=== How to complete this task ===
When you find the line with "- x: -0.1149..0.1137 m" among the records below, reproduce it and each line after it exactly, ending with the line with "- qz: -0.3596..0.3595".

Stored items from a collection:
########
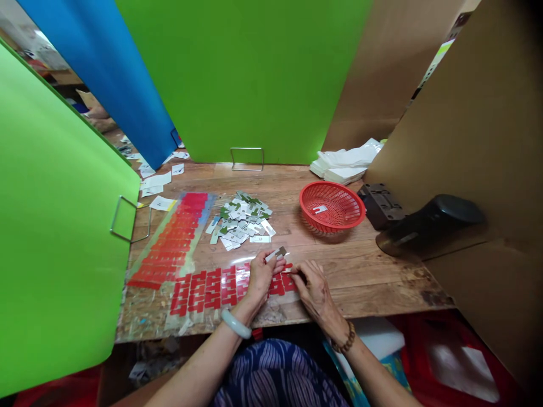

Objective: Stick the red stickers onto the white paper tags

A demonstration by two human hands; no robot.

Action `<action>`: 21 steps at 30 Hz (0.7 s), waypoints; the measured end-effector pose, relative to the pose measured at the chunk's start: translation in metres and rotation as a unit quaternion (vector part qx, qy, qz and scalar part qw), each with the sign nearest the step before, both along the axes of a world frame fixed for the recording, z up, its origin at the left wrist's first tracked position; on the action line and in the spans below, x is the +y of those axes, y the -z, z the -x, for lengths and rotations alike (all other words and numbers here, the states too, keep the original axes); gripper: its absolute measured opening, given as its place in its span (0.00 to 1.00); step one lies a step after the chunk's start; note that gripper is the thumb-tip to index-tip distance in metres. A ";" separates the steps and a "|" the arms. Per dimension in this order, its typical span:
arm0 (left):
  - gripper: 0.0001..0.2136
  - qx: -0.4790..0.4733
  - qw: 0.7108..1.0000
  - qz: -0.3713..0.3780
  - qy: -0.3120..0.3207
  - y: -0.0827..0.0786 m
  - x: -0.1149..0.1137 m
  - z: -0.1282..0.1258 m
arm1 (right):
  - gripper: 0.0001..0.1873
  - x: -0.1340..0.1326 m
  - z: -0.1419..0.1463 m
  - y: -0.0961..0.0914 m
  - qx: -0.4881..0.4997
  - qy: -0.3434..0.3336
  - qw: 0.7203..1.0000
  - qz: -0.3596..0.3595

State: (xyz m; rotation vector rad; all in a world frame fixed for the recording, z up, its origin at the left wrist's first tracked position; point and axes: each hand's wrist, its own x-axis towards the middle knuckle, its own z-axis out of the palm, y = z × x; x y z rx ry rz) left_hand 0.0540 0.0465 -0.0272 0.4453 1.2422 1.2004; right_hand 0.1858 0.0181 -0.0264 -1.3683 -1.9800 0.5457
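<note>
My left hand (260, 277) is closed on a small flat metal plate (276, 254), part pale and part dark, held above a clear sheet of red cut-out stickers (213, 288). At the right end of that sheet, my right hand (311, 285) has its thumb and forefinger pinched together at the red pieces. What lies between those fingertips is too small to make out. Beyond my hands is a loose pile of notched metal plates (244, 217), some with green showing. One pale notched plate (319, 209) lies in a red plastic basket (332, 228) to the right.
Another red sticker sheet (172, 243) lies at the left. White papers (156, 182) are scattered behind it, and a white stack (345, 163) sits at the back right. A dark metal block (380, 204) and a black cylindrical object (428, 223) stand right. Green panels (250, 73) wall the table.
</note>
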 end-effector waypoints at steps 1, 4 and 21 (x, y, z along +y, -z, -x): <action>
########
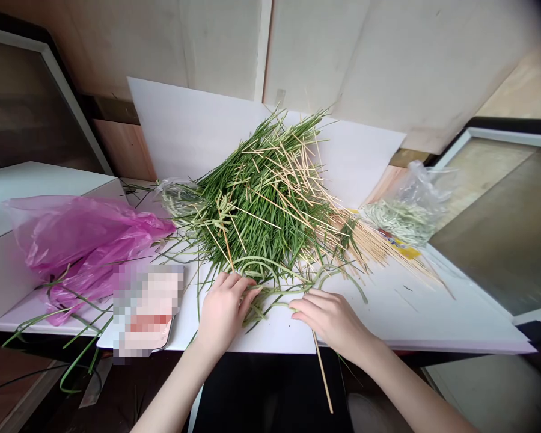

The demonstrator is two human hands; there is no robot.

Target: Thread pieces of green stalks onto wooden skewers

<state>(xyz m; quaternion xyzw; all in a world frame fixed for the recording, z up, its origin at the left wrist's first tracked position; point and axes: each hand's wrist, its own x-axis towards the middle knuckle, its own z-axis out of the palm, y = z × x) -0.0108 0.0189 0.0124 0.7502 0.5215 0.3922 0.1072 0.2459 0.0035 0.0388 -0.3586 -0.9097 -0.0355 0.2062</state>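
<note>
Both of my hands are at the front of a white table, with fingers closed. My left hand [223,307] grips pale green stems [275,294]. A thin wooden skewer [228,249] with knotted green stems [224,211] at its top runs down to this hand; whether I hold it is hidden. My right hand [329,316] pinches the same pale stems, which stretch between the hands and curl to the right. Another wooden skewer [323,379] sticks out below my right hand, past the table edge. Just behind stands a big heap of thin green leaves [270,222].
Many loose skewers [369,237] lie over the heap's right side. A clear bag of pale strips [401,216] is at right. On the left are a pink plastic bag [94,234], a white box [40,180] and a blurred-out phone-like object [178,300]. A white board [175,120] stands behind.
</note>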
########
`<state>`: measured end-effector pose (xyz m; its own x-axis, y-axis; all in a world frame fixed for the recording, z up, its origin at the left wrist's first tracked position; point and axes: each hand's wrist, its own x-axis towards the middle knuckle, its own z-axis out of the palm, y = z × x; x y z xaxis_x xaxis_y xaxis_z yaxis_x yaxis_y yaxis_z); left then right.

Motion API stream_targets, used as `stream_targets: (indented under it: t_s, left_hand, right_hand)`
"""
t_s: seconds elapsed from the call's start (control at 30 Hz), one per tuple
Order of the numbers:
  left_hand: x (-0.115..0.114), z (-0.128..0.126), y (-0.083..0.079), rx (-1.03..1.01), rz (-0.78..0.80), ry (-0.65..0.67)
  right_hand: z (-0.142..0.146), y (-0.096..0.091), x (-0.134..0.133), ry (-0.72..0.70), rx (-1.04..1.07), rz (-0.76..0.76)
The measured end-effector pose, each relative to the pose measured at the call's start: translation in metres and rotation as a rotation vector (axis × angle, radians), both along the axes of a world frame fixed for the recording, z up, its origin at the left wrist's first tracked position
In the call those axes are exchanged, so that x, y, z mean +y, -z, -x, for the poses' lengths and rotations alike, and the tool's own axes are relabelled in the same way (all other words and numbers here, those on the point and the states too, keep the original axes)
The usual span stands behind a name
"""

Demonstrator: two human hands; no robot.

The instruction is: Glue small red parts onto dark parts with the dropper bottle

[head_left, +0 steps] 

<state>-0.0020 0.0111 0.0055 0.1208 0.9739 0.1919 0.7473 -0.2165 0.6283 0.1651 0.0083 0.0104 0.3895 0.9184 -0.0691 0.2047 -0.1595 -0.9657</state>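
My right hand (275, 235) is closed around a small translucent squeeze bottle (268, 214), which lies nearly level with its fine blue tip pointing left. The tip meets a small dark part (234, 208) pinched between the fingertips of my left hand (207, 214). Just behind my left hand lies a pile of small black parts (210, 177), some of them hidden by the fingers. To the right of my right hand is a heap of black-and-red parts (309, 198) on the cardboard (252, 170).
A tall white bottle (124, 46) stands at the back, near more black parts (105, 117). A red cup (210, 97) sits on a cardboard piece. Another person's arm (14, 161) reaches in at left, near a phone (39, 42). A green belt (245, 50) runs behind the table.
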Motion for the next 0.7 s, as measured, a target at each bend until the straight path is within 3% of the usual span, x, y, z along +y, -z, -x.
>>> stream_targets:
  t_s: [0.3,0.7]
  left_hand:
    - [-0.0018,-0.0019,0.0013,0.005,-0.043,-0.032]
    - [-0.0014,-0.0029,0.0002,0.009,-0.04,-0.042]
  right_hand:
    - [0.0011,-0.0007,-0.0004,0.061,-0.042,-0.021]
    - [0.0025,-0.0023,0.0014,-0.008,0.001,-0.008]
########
=== Problem solution ===
  - x: -0.1149..0.1137 m
  - z: -0.1282..0.1258 m
arm1 (right):
  - gripper: 0.0001..0.1873
  - x: -0.1340..0.1326 m
  - z: -0.1419..0.1463 m
  - y: -0.0961..0.0914 m
  - qx: -0.4881..0.4997
  - qy: -0.3434..0.3336
  - qw: 0.7203..1.0000
  - qz: -0.3596..0.3595

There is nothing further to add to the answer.